Du kannst lustvollere Selbstberührung lernen
Scham rund um unsere Sexualität ist etwas, das wir lernen. Deshalb können wir es auch wieder verlernen. Brown-James empfiehlt, damit zu beginnen, sich selbst zu fragen: „Was brauche ich, um meine Heilung und mein Vergnügen zu fördern?“ Sobald du Momente bemerkst, in denen Scham beim Solo-Sex auftaucht, kannst du dir einige erkundende Fragen stellen, um der Ursache auf den Grund zu gehen. Frage dich: „Was macht mich unwohl?“ Die Antwort könnte sein, dass dir beigebracht wurde, die Form oder Größe deines Körpers nicht zu mögen, oder dass dein Geist zu einer Fantasie abschweifte, die du als „verboten“ gelernt hast.
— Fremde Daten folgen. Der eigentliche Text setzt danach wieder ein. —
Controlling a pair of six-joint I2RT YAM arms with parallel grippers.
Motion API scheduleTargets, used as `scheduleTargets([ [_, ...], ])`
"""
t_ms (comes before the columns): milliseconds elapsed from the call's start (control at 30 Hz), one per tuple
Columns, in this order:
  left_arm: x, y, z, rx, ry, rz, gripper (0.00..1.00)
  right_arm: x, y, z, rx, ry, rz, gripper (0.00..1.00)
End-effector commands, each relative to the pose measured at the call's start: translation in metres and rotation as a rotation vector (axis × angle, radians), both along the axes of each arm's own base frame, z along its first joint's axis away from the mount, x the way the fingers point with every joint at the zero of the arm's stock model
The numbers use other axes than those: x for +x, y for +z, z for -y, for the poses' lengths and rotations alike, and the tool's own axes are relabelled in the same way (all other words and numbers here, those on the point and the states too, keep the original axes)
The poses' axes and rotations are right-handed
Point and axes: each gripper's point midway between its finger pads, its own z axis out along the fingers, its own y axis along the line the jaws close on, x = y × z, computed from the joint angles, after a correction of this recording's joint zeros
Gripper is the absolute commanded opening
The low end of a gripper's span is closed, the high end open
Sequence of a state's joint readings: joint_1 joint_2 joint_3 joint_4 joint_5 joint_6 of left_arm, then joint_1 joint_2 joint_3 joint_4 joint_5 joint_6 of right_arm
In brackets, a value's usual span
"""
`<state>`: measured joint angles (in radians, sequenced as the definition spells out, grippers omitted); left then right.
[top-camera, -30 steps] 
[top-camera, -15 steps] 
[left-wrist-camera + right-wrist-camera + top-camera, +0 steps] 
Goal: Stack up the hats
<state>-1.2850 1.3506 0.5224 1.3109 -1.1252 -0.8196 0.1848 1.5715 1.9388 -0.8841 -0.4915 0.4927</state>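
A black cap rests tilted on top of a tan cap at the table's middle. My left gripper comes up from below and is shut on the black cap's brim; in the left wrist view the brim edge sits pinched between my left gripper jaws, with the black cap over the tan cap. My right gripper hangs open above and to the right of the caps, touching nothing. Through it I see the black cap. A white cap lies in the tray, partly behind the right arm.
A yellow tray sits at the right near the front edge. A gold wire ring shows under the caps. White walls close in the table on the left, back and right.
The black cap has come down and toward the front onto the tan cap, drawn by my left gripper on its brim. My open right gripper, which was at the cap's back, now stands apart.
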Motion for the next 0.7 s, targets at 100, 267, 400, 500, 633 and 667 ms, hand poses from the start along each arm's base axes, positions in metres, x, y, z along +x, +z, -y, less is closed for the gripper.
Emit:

Sobald du einige dieser Ursachen identifiziert hast, kannst du einen Plan machen, um sie anzugehen. Denk daran, dass dieser Prozess sich über die Zeit entfalten wird und nicht unbedingt linear verläuft; sei geduldig mit dir selbst. Grundlegende Selbstfürsorgepraktiken können dir ebenfalls helfen, Scham zu entwirren. Tagebuchschreiben kann unterstützen. Ebenso Freundschaft. „Suche deine sex-positive Gemeinschaft“, sagt Brown-James. „Wer sind diese Menschen? Deine Freund*innen, deine Cousinen, deine verrückte Tante.“ Vielleicht möchtest du auch mit einer Therapeutin oder Sexualpädagogin sprechen. Brown-James selbst entwickelt gerade ein Seminar, das sexuelle Scham bei schwarzen Frauen entgegenwirken soll. Letztlich bedeutet der Heilungsprozess von Masturbationsscham, die negativen Glaubenssätze über Sex und Selbstberührung zu identifizieren, die dir beigebracht wurden und die auf irgendeiner Ebene noch an dir haften – und sie dann zu verlernen. „Dienen dir diese Glaubenssätze noch?“ fragt Brown-James. „Wenn nicht, warum hältst du an ihnen fest?“ Indem du diese internalisierten Überzeugungen loslässt, kannst du tiefere Lust in allen Bereichen deines Lebens erfahren. „Wir versuchen wirklich, diese Botschaft rückgängig zu machen und Menschen die Erlaubnis zu geben, Lust zu empfinden“, sagt Brown-James – vom Essen über das Lachen bis hin zur Selbstliebe. Letztlich ist das Gegenmittel zur Scham einfach und doch etwas, woran wir alle ein Leben lang arbeiten: Selbstliebe. „Du hast das Recht, respektiert und umsorgt zu werden“, sagt Brown-James. Einschließlich und besonders von dir selbst.